Subsection (b) provides that the authority of the Secretary to credit such funds to the Hopi Tribe shall expire after the Hopi Tribe has been credited a sum equal to $200,000,000.
(Payment to Hopi of $100,000,000 from profits of Paragon Ranch.)
Subsection (a) provides that effective with the Navajo
resolution, the Hopi tribe shall be entitled to 25% of the annual revenues derived by the Navajo tribe from the development of coal or other minerals on Paragon Ranch.
Subsection (b) specifies that the Hopi entitlement under subsection (a) shall terminate after the Hopis have been credited a sum equal to $100,000,000.
Subsection (c) and (d) provide that 50% of the remaining Navajo revenues from paragon Ranch shall for the next 20 years be deposited in a Navajo Rehabilitation Fund and shall be used solely for the benefit of those families who were actually relocated from lands partitioned to the Hopi Tribe.
(Extinguishment of Law Suits authorized under 1974 Act.)

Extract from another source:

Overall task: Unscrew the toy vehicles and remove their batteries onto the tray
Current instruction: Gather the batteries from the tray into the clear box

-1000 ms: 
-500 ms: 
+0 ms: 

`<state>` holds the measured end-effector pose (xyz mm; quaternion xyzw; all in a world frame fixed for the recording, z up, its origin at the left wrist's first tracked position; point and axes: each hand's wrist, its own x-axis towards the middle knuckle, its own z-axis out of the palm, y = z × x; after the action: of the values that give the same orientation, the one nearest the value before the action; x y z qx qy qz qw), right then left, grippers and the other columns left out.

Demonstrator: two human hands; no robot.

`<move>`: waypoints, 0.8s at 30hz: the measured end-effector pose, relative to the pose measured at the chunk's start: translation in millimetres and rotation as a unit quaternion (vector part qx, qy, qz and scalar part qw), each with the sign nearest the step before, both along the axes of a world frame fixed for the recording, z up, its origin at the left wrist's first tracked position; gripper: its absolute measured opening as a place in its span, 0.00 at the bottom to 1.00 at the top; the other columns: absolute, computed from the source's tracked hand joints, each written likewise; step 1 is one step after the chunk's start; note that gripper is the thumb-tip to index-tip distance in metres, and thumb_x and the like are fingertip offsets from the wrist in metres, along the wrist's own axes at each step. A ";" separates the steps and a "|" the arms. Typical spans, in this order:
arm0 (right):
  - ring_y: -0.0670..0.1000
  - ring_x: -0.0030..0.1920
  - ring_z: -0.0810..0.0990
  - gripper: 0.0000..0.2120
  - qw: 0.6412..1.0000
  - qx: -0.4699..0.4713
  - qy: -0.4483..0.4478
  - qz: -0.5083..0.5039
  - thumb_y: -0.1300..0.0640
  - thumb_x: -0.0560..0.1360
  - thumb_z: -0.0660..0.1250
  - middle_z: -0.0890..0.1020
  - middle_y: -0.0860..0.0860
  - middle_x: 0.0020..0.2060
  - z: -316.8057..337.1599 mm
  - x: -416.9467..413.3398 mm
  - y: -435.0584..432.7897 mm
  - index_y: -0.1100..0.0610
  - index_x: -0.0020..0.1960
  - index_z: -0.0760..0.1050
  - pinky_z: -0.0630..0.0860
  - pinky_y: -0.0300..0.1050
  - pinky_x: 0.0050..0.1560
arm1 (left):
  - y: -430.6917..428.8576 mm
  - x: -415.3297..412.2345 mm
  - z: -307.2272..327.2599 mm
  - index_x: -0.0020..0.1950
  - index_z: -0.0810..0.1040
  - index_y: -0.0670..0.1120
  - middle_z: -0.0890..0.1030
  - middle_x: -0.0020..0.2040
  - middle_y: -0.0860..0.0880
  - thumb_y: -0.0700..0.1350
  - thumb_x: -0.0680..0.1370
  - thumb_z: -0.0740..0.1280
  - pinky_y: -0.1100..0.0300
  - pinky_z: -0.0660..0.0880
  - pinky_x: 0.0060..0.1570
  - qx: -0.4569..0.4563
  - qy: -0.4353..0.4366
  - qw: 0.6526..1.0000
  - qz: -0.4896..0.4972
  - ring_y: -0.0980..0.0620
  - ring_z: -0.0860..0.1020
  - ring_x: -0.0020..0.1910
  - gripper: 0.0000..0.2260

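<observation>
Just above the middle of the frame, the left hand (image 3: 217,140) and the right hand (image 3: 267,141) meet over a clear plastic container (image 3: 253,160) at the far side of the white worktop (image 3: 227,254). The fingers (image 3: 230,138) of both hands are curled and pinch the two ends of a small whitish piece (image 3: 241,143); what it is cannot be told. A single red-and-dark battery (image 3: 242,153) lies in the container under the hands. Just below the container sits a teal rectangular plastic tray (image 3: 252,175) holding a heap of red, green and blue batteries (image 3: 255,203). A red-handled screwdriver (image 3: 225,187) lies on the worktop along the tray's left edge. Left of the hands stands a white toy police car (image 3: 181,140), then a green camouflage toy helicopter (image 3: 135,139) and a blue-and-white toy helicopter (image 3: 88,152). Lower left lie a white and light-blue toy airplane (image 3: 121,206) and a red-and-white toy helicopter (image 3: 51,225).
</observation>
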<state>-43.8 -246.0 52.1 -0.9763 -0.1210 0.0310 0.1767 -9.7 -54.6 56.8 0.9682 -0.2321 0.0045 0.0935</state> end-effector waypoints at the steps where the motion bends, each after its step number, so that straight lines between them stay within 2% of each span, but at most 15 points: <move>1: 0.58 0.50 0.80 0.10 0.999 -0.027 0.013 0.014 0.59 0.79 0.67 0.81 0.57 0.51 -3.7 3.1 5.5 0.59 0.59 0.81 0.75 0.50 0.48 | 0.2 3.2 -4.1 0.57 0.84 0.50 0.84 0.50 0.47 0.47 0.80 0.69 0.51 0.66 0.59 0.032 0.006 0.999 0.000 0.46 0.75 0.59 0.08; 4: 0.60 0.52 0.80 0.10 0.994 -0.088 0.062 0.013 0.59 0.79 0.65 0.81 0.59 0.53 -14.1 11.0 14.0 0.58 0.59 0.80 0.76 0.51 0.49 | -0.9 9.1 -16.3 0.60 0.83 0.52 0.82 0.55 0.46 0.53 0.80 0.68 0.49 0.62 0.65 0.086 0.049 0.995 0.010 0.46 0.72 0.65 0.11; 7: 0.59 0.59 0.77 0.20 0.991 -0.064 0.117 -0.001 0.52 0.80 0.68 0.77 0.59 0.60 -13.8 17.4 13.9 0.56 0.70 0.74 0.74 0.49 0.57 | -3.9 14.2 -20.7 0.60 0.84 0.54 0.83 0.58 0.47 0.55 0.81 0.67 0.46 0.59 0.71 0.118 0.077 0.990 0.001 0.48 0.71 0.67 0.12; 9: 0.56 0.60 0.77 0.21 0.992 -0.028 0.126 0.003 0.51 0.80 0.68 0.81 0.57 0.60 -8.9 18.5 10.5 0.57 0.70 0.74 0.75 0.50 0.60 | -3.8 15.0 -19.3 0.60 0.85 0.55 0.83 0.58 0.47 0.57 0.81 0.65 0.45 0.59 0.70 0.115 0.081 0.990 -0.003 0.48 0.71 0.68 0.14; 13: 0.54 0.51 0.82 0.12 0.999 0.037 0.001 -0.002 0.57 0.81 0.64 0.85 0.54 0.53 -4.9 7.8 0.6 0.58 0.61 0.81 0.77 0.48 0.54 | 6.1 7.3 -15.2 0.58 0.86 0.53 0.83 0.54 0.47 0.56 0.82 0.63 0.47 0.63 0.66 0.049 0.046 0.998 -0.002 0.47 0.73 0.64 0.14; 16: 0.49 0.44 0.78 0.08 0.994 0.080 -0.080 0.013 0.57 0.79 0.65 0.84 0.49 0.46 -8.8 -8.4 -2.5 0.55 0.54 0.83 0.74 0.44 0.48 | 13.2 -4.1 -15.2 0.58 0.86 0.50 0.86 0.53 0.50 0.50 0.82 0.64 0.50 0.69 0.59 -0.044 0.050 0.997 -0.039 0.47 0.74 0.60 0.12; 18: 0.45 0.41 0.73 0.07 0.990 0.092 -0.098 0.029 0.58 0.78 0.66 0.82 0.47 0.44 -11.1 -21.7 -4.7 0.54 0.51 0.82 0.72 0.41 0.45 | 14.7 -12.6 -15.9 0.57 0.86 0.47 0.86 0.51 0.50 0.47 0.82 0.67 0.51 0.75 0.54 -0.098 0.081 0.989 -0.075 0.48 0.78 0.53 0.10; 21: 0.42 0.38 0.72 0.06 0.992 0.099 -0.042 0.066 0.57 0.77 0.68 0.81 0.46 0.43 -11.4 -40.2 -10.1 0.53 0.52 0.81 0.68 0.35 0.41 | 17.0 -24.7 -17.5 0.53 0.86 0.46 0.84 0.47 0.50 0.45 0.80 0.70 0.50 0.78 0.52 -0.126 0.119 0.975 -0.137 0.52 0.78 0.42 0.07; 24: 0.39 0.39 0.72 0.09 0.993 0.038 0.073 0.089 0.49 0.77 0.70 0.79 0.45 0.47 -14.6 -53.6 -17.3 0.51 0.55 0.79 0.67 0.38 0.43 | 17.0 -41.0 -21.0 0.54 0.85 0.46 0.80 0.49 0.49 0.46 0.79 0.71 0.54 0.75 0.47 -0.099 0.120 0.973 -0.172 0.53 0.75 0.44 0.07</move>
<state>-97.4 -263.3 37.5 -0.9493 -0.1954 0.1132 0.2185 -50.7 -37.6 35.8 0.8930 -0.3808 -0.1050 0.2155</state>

Subsections (a) and (b) provides that effective with the
publication of the Navajo Resolution all claims that the Hopi Tribe may have against the Navajo tribe as asserted in six named law
suits authorized under the 1974 Act (P.L. 93-531) shall be
Subsection (c) specifically repeals upon publication of the Navajo resolution certain provisions of the 1974 Act authorizing
the two tribes to file certain claims against each other.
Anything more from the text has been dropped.